Out of necessity a few years ago, I decided to make a better paper and cardboard cutter. I had mat knives and they worked well, but blades are expensive, and I always seemed to have many dull ones and then didn't want to make a store run. Solution: make a holder for the standard box cutter. Goal was to make a tool that would hold the cutter so as to avoid any angled cuts on the cardboard, one that would cut a precise, straight cut line, and, perhaps most importantly, use the regular cheap one edge razor blades that can be purchased in bulk. I have found them at swap meets very cheaply, but even retail is about 5 cents a blade.

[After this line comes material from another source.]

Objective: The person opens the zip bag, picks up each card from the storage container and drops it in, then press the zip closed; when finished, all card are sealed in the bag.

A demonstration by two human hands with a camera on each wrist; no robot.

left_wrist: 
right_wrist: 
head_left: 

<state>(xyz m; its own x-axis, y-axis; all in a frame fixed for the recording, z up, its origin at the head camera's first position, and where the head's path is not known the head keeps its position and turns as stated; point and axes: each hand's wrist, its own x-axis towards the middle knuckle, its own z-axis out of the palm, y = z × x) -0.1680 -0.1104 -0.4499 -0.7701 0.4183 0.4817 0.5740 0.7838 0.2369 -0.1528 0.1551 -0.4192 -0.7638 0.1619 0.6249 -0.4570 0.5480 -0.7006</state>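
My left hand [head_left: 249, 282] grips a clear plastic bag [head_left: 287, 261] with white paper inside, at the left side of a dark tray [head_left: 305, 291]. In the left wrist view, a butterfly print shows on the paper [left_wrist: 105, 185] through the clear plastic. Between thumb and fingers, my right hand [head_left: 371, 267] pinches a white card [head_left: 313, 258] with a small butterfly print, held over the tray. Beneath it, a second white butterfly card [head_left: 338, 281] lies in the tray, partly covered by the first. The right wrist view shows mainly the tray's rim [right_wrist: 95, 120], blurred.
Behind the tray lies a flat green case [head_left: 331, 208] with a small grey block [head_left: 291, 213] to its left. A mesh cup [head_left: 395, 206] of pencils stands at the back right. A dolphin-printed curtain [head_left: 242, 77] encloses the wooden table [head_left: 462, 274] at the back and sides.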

Step 1: Tools and Materials
I use plain pine lumber, cut to shape as shown. Follow the pictures and cut the pieces as indicated. I wanted the final piece to fit my hand, so I angled the blocks and sanded everything down to round of any sharp edges. I used the table saw, bandsaw, sander, and drill press in the production of these pieces.
Step 2: Cut Pieces On The Correct Angle
In a standard boxcutter, the angle of the blade is set at about 62 degrees. It doesn't have to be perfect, but layout an angle close to that on your blocks of wood. Cut this on the band saw and then sand it to shape.
Step 3: Cut Angled Slot To Hold Box Cutter
Follow pictures and image notes to see how to cut the angled slot for the box cutter. A universal jig is used to hold the wood pieces in place. Never try to cut something like this freehand!
Step 4: Drill Cutter and Wood Holder as shown
See image notes for full explanations.
Step 5: Mount Box Cutter By Inserting Bolt
Self explanatory. Position box cutter in the groove and bolt in place. If groove is a little large, add paper shim(s) around body of box cutter. You want the cutter to be very snug, even tight in the groove.